Using a machine learning model and datasets that included up to 15 identifiable characteristics—such as age, gender, and marital status—the researchers were able to accurately reidentify 99.98 percent of Americans in an anonymized dataset, according to the study. For their analyses, the researchers used 210 different data sets that were gathered from five sources including the U.S. government that featured information on more than 11 million individuals. Specifically, the researchers define their findings as a successful effort to propose and validate “a statistical model to quantify the likelihood for a re-identification attempt to be successful, even if the disclosed dataset is heavily incomplete.”

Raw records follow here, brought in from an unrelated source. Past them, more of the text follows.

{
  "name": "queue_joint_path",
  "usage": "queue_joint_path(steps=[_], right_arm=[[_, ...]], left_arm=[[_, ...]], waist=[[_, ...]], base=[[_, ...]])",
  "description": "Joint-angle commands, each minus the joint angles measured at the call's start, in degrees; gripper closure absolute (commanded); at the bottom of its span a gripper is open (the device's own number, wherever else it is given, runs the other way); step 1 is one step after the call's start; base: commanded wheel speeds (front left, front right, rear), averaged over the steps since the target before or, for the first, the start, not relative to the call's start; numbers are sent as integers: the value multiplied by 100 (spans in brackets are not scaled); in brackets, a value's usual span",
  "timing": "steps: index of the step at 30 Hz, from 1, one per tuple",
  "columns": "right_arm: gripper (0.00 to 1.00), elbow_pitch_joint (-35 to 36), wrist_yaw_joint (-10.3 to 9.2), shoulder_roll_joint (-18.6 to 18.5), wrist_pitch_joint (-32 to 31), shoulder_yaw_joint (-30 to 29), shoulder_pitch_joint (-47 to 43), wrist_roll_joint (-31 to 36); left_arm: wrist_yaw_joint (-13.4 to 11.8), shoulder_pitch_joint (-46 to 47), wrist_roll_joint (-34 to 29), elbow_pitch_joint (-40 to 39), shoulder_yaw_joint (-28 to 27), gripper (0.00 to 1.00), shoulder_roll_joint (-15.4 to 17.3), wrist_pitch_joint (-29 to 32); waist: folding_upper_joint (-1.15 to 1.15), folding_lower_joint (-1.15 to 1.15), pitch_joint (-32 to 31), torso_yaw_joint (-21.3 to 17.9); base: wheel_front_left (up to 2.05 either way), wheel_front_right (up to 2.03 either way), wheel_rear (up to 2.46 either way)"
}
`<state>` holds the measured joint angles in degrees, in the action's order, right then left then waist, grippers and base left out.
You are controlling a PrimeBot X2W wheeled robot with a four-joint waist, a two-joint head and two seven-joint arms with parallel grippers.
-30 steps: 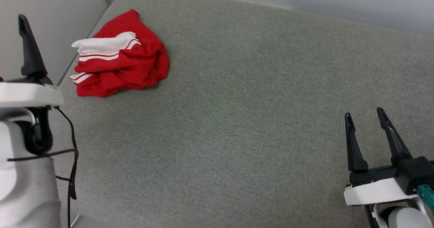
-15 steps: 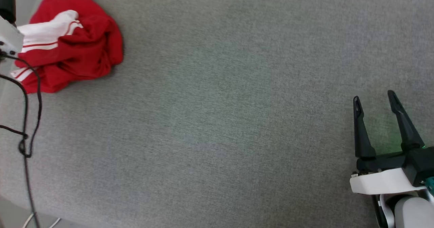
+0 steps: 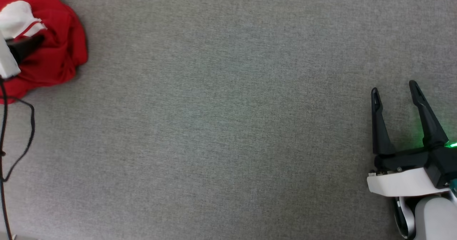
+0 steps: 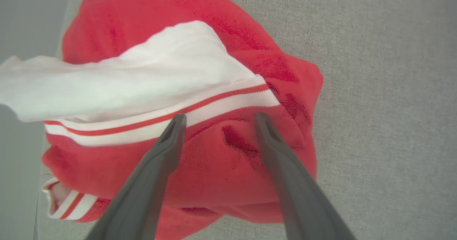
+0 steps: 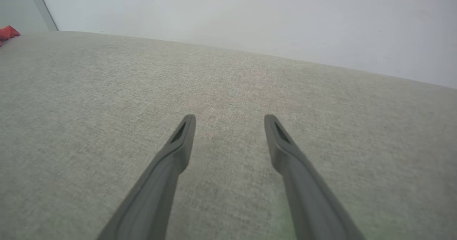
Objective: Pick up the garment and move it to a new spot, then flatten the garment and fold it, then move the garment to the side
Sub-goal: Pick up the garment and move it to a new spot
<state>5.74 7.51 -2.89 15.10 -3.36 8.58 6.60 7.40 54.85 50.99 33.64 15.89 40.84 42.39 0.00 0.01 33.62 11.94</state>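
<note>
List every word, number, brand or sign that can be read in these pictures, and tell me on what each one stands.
No text can be read in any view.
The garment lies crumpled: red cloth, a white sleeve and striped trim show, but no print or label faces the cameras.
The grey surface is plain cloth, without marks.

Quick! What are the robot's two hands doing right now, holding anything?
Left gripper: open, over the crumpled garment, not gripping it.
Right gripper: open, empty, above the grey fabric surface.
</note>
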Motion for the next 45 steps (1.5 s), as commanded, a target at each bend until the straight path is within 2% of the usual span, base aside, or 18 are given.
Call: queue_joint_path(steps=[1,6,10,11,12,18,20,24,31,36,45], right_arm=[[0,-35,-4,3,10,-24,91,29],[0,-102,-4,2,8,-10,162,9],[0,-152,-5,2,5,-5,167,-36],[0,-167,-4,2,4,-6,167,-45],[0,-188,-4,2,4,-6,172,-45],[0,-249,-4,3,4,6,142,-80],[0,-273,-4,3,8,78,105,-163],[0,-319,-4,4,11,137,41,-268],[0,-428,-4,4,11,179,-143,-498],[0,-483,-4,4,12,232,-292,-638],[0,-542,-4,6,12,240,-418,-894]], left_arm=[[1,-101,88,53,64,0,18,124],[2,-307,138,252,602,0,-14,560],[2,-428,264,414,897,0,-185,544],[3,-417,291,437,953,3,-197,536],[3,-403,313,451,1005,100,-198,517],[2,-135,423,332,1165,100,19,312],[2,108,401,206,1228,100,273,162],[1,338,332,-89,1441,100,496,8],[1,684,128,-712,1927,100,613,-156],[1,899,90,-1279,2378,100,552,-232],[1,1176,47,-2084,3173,100,-28,-473]], waist=[[0,-1,70,-61],[0,-1,180,-151],[0,-1,202,-180],[0,-1,199,-184],[0,-1,193,-187],[0,-1,12,-189],[0,-1,-205,-204],[0,-1,-538,-243],[0,-1,-1134,-381],[0,-1,-1473,-595],[0,-1,-1798,-1296]], base=[[0,0,0],[0,0,0],[0,0,0],[0,0,0],[0,0,0],[0,0,0],[0,0,0],[0,0,0],[0,0,0],[0,0,0],[0,0,0]])
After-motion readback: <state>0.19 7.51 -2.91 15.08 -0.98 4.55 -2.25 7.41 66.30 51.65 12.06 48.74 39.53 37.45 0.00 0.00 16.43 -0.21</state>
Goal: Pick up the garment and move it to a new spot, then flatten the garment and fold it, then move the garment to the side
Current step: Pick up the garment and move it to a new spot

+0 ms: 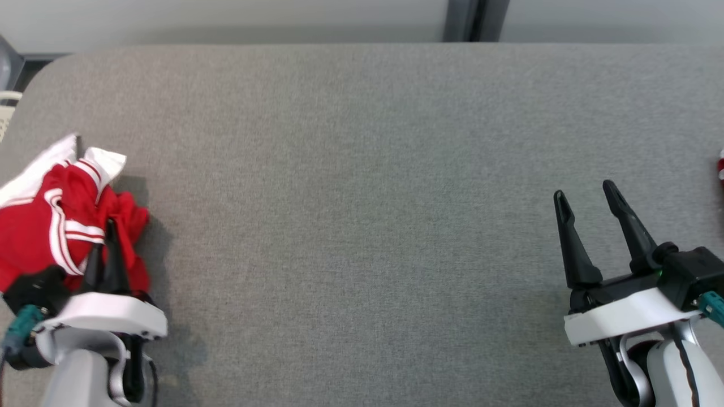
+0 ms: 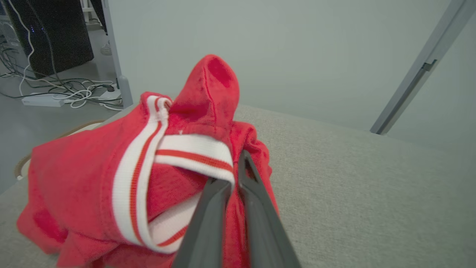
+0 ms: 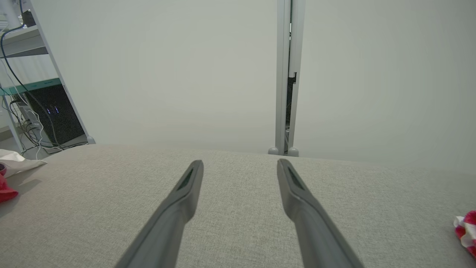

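Note:
The garment is a crumpled red piece with white, red-striped bands, lying bunched at the table's left edge. My left gripper is shut on the garment, its fingers pinching a fold of red cloth beside a white band. In the left wrist view the garment bulges up to the left of my left gripper, whose two dark fingers press together on the fabric. My right gripper hovers open over bare table at the right, and in the right wrist view the right gripper has nothing between its fingers.
The grey fabric-covered table stretches wide between the two arms. A small red and white item peeks in at the right edge, also seen as a red and white item. A computer tower and cables stand beyond the table's left end.

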Motion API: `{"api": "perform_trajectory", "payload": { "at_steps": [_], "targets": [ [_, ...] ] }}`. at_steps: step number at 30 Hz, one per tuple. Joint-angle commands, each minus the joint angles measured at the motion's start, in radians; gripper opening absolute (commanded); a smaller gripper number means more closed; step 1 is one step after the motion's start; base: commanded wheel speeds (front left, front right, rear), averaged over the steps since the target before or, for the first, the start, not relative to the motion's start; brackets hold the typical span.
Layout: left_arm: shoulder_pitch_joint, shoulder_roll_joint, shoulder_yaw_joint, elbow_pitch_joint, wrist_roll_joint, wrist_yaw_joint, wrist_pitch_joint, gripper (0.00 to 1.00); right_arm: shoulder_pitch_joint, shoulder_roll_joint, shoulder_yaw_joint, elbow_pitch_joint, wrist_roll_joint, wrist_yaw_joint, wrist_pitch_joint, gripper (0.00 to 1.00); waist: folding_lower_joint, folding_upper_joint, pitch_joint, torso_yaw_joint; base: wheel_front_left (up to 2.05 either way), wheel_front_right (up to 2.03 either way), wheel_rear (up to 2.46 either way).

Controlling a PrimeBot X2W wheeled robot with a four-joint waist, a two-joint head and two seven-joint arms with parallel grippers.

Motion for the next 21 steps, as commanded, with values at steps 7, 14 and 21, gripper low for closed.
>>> {"api": "perform_trajectory", "payload": {
  "at_steps": [7, 14, 21],
  "targets": [
    [0.131, -0.043, -0.067, -0.164, 0.039, 0.017, 0.027, 0.0, 0.067, 0.006, -0.011, 0.019, 0.005, 0.0, 0.004, 1.0, 0.0, 0.0, -0.109, -0.06, 0.0, 0.0, 0.0],
    [0.194, -0.061, -0.155, -0.302, 0.068, 0.011, 0.109, 0.0, 0.117, 0.017, -0.017, 0.002, 0.013, 0.0, 0.025, 1.0, 0.0, 0.0, -0.143, -0.141, 0.0, 0.0, 0.0],
    [0.115, -0.073, -0.274, -0.359, 0.098, -0.031, 0.188, 0.0, 0.109, 0.024, -0.014, -0.021, 0.022, 0.0, 0.036, 1.0, 0.0, 0.0, -0.093, -0.239, 0.0, 0.0, 0.0]
  ]
}}
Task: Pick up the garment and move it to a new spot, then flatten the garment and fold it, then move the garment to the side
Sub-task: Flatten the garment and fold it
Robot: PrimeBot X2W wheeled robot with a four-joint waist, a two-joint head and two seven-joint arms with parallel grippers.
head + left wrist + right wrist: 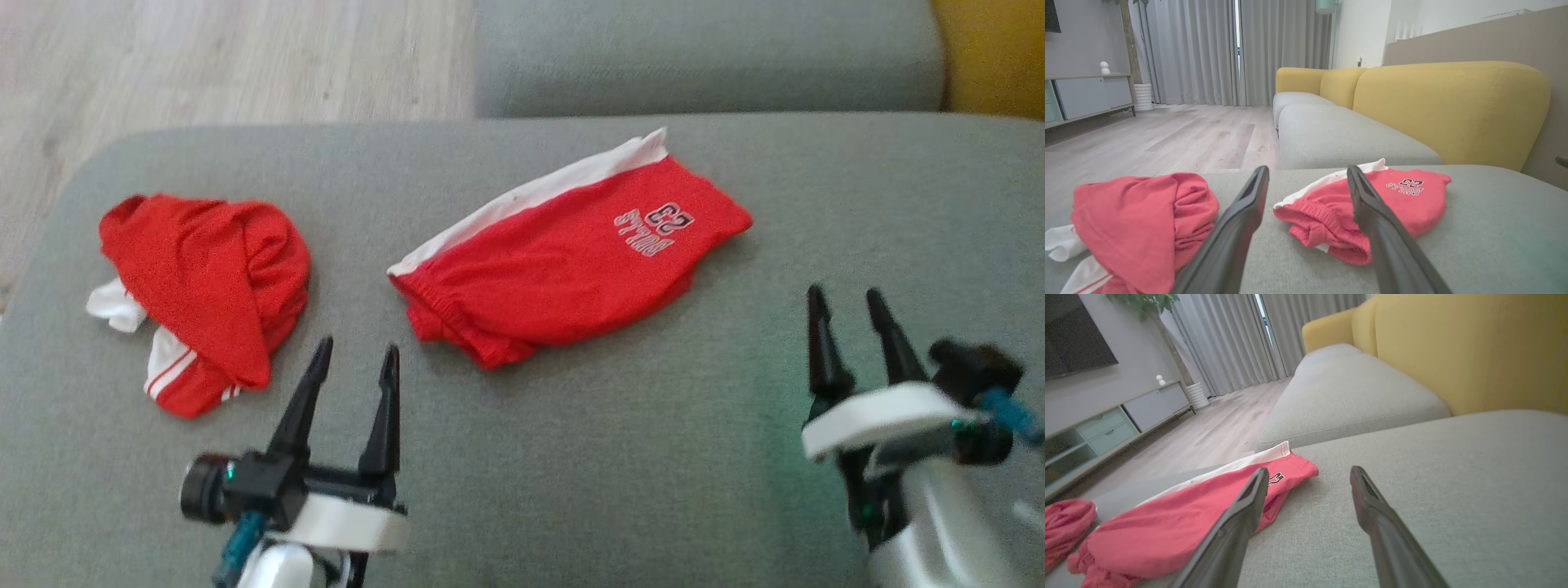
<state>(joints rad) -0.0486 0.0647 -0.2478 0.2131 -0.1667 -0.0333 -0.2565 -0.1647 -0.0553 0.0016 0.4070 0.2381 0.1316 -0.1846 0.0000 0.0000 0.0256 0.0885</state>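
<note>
On grey cushion [571, 457]: shorts [563, 261] lie folded at centre, crumpled top [204, 278] well left. Nearer front edge hover left gripper [357, 349] and right gripper [845, 296], both wide open, empty. Folding looks done; next likely pinch shorts' near edge, shift aside.

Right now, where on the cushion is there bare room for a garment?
Free: cushion right of the shorts, and the near strip between left end effector and right end effector. Crowded: left end, around the crumpled top.
</note>
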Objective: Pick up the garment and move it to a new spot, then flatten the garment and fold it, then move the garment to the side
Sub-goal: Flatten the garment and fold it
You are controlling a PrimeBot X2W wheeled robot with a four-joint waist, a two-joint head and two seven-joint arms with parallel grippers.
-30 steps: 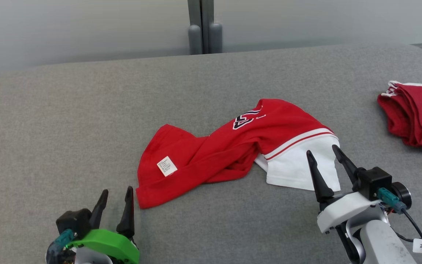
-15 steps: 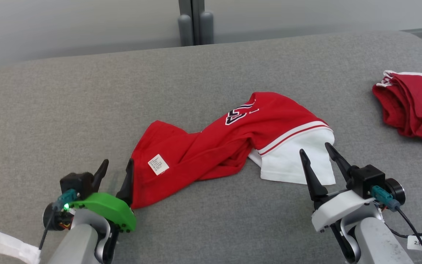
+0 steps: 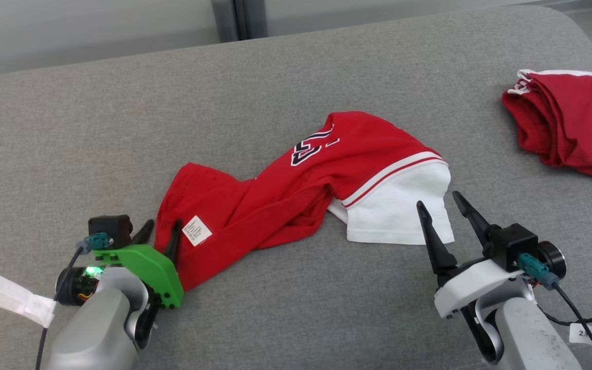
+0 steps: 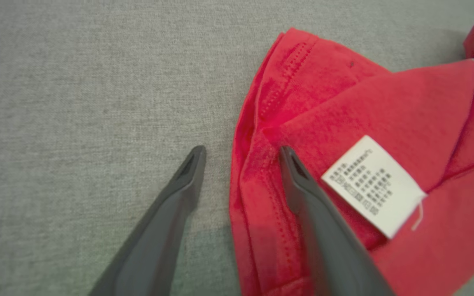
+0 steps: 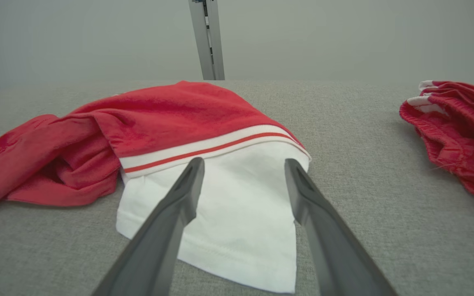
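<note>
Garment lies crumpled, long axis left-right; red pile well apart. Left claw spread astride hem; right claw spread, empty.

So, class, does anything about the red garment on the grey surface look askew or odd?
Yes: the red garment lies twisted and bunched, not flat, and its care label faces up by the left gripper, suggesting that end is inside out.

left pincer green-backed, right pincer white-backed
</note>
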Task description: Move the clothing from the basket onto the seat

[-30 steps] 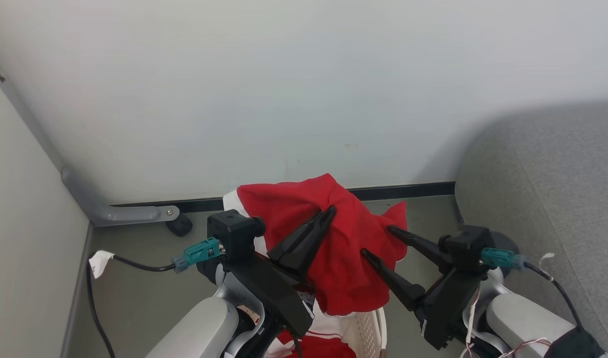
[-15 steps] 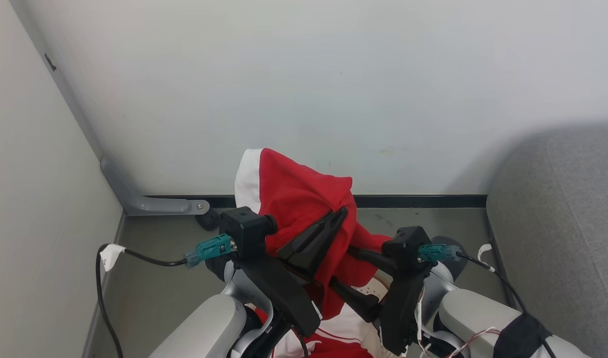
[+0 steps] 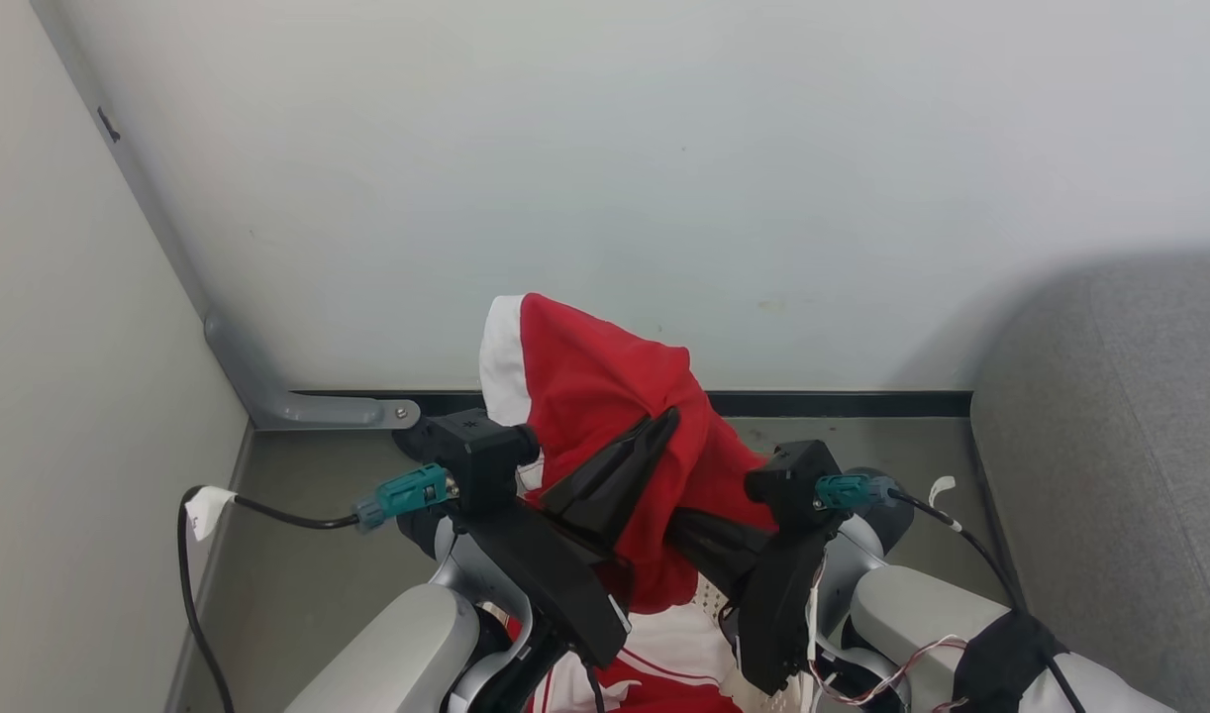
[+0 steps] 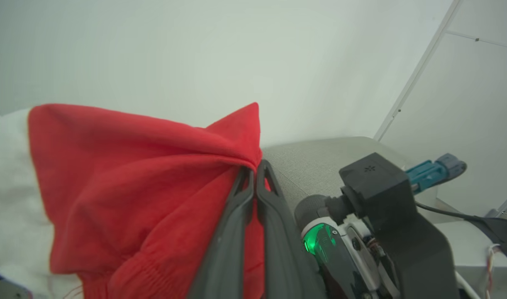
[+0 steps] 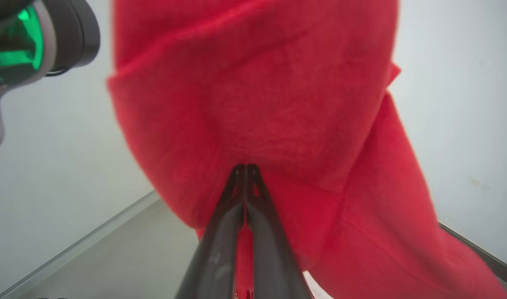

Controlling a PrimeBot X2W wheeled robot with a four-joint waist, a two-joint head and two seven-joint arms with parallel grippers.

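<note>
Head view: left gripper (image 3: 664, 421) and right gripper (image 5: 245, 167) pinch a soft red white-trimmed garment (image 3: 605, 396) high, probably to clear the cream perforated basket (image 3: 707, 596).

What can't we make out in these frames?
Basket: head view, mostly behind both arms and the red garment; bottom edge crops it.
Clothing left in it: same view, count unreadable.
Right gripper: jaws buried under the garment in head view.
Seat: head view, right edge cuts it off.

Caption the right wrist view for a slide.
Right claw shut on a fold of the red clothing, held up against a pale wall.
</note>
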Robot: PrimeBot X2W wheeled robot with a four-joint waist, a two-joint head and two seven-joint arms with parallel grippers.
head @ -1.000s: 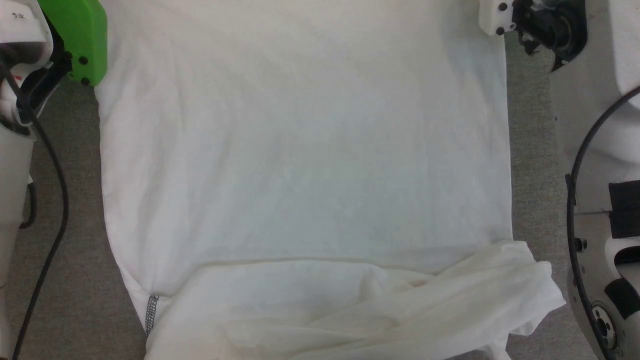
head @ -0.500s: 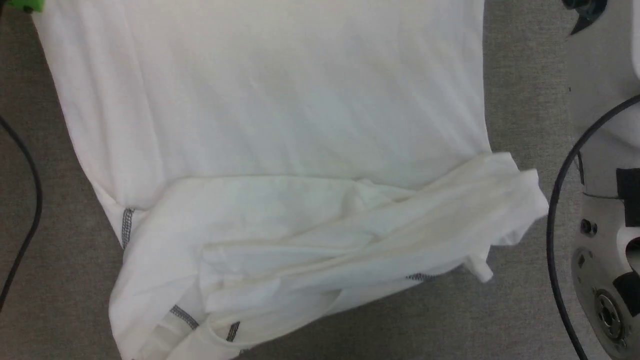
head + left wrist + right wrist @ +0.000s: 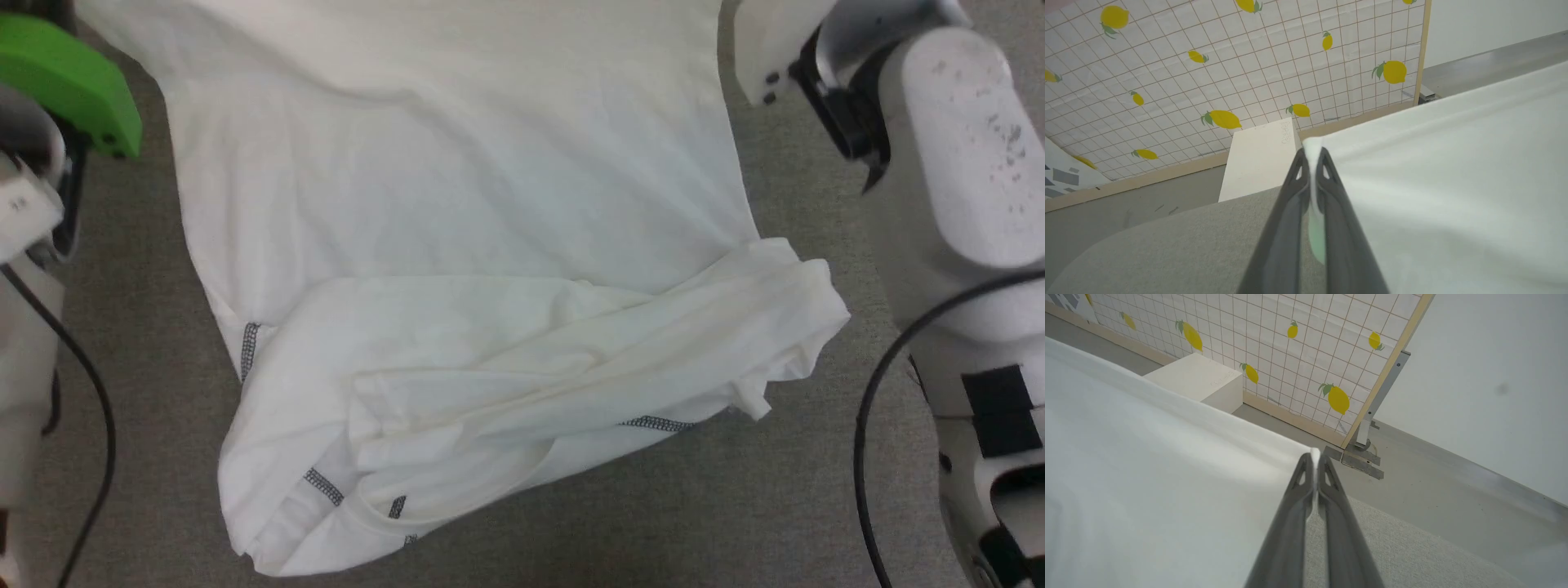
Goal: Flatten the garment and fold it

[…]Even the hypothetical illustrated by the researchers in the study isn’t a distant fiction. In June of this year, a patient at the University of Chicago Medical Center filed a class-action lawsuit against both the private research university and Google for the former sharing his data with the latter without his consent. The medical center allegedly de-identified the dataset, but still gave Google records with the patient’s height, weight, vital signs, information on diseases they have, medical procedures they’ve undergone, medications they are on, and date stamps. The complaint pointed out that aside from the breach of privacy in sharing intimate data without a patient’s consent, that even if it was in some way anonymized, the tools available to a powerful tech corporation make it pretty easy for them to reverse engineer that information and identify a patient.
“Companies and governments have downplayed the risk of re-identication by arguing that the datasets they sell are always incomplete,” de Montjoye said in a statement. “Our findings contradict this and demonstrate that an attacker could easily and accurately estimate the likelihood that the record they found belongs to the person they are looking for.”